Re: [PATCH v3] KVM: LAPIC: Fix lapic timer injection delay
From: Wanpeng Li
Date: Wed Jun 28 2017 - 23:42:32 EST
2017-06-28 22:30 GMT+08:00 Paolo Bonzini <pbonzini@xxxxxxxxxx>:
>
>
> On 28/06/2017 16:27, Wanpeng Li wrote:
>> 2017-06-28 20:10 GMT+08:00 Paolo Bonzini <pbonzini@xxxxxxxxxx>:
>>>
>>>
>>> On 28/06/2017 03:29, Wanpeng Li wrote:
>>>> u64 tscdeadline = apic->lapic_timer.tscdeadline;
>>>> + int ret = 0;
>>>>
>>>> if ((atomic_read(&apic->lapic_timer.pending) &&
>>>> !apic_lvtt_period(apic)) ||
>>>> - kvm_x86_ops->set_hv_timer(apic->vcpu, tscdeadline)) {
>>>> + (ret = kvm_x86_ops->set_hv_timer(apic->vcpu, tscdeadline))) {
>>>> if (apic->lapic_timer.hv_timer_in_use)
>>>> cancel_hv_timer(apic);
>>>> + if (ret == 1) {
>>>> + apic_timer_expired(apic);
>>>> + return true;
>>>> + }
>>>
>>> The preemption timer can also be used for modes other than TSC deadline.
>>>
>>> In periodic mode, your patch would miss a call to
>>> advance_periodic_target_expiration, which is only called by
>>> kvm_lapic_expired_hv_timer.
>>>
>>> You could use something like this:
>>>
>>> diff --git a/arch/x86/kvm/lapic.c b/arch/x86/kvm/lapic.c
>>> index d24c8742d9b0..15b751aa7625 100644
>>> --- a/arch/x86/kvm/lapic.c
>>> +++ b/arch/x86/kvm/lapic.c
>>> @@ -1504,21 +1504,26 @@ static void cancel_hv_timer(struct kvm_lapic *apic)

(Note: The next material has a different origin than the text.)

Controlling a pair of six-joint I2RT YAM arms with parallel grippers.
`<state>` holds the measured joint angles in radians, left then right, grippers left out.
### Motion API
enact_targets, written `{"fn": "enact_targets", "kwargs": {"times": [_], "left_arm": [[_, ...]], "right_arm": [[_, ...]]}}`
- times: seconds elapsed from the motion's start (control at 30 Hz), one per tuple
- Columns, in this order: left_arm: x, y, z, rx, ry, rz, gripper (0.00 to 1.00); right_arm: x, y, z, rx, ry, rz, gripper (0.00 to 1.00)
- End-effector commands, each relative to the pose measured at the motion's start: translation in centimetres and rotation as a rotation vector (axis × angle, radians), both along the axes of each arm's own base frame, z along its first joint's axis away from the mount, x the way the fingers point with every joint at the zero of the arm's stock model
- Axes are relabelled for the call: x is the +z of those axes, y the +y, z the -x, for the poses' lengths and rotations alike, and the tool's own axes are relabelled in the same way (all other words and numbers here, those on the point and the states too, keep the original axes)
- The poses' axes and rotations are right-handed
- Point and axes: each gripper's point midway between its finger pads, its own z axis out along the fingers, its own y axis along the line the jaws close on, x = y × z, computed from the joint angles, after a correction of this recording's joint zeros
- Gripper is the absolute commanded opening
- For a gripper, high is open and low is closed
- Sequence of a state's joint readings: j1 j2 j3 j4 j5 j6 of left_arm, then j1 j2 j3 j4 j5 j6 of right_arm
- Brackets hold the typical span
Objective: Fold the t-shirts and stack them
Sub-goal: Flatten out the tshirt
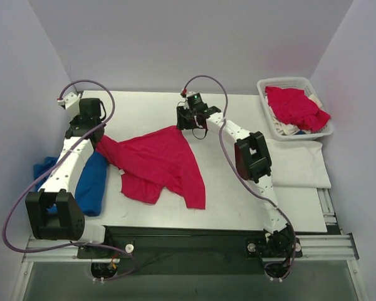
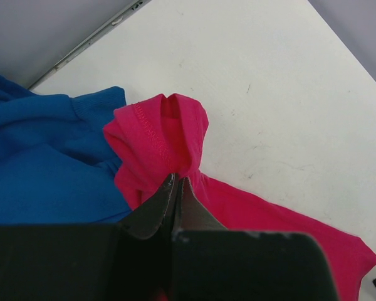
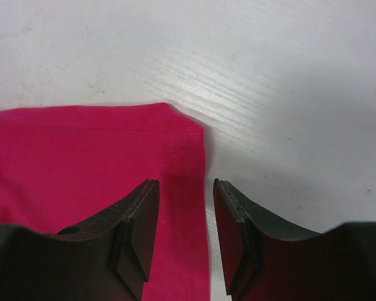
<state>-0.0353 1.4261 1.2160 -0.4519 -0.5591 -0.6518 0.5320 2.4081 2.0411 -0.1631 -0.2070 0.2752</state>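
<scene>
With left gripper point(image 2: 175, 182) clenched on the red shirt point(image 1: 160, 164), drop the gaping right gripper point(image 3: 185, 187) squarely astride its hem, pinch deep, then stretch flat.

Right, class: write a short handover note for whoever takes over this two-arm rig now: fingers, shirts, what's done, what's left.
Left gripper: fingers shut on a bunched corner of the red t-shirt.
Right gripper: open over its far hemmed corner, gripping nothing.
That shirt lies crumpled mid-table, not folded.
A flat white cloth lies at the right; red and white shirts wait in the basket.
Left: spread, fold and stack them all.
</scene>
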Motion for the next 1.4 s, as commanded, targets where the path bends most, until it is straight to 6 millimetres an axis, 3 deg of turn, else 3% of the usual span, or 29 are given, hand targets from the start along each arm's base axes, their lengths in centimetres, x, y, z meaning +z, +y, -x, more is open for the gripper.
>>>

>>> static bool start_hv_timer(struct kvm_lapic *apic)
>>> {
>>> u64 tscdeadline = apic->lapic_timer.tscdeadline;
>>> + bool need_cancel = apic->lapic_timer.hv_timer_in_use;
>>> + if (!atomic_read(&apic->lapic_timer.pending) || apic_lvtt_period(apic)) {
>>> + int r = kvm_x86_ops->set_hv_timer(apic->vcpu, tscdeadline);
>>> + if (r >= 0) {
>>> + need_cancel = false;
>>> + apic->lapic_timer.hv_timer_in_use = true;
>>> + hrtimer_cancel(&apic->lapic_timer.timer);
>>>
>>> - if ((atomic_read(&apic->lapic_timer.pending) &&
>>> - !apic_lvtt_period(apic)) ||
>>> - kvm_x86_ops->set_hv_timer(apic->vcpu, tscdeadline)) {
>>> - if (apic->lapic_timer.hv_timer_in_use)
>>> - cancel_hv_timer(apic);
>>> - } else {
>>> - apic->lapic_timer.hv_timer_in_use = true;
>>> - hrtimer_cancel(&apic->lapic_timer.timer);
>>> -
>>> - /* In case the sw timer triggered in the window */
>>> - if (atomic_read(&apic->lapic_timer.pending) &&
>>> - !apic_lvtt_period(apic))
>>> - cancel_hv_timer(apic);
>>> + /* In case the sw timer triggered in the window */
>>> + if (atomic_read(&apic->lapic_timer.pending) &&
>>> + !apic_lvtt_period(apic))
>>> + need_cancel = true;
>>> + else if (r)
>>> + kvm_lapic_expired_hv_timer(vcpu);
>>> + }
>>> }
>>> +
>>> + if (need_cancel)
>>> + cancel_hv_timer(apic);
>>> +
>>> trace_kvm_hv_timer_state(apic->vcpu->vcpu_id,
>>> apic->lapic_timer.hv_timer_in_use);
>>> return apic->lapic_timer.hv_timer_in_use;
>>>
>>> but I'm afraid of introducing a mutual recursion between
>>> start_hv_timer and kvm_lapic_expired_hv_timer.
>>
>> We can just handle the apic timer oneshot/tscdeadline mode instead of
>> periodic mode just like which is emulated by hrtimer to avoid the
>> mutual recusion, what do you think?
>
> In that case, set_hv_timer should probably always enable the preemption
> timer. You can then cancel it if it returns 1 _and_ the APIC timer's
> mode is oneshot/tscdeadline.
>
> Paolo
So how about something like this?
diff --git a/arch/x86/kvm/lapic.c b/arch/x86/kvm/lapic.c
index d24c874..900ce86 100644
--- a/arch/x86/kvm/lapic.c
+++ b/arch/x86/kvm/lapic.c
@@ -1504,21 +1504,26 @@ static void cancel_hv_timer(struct kvm_lapic *apic)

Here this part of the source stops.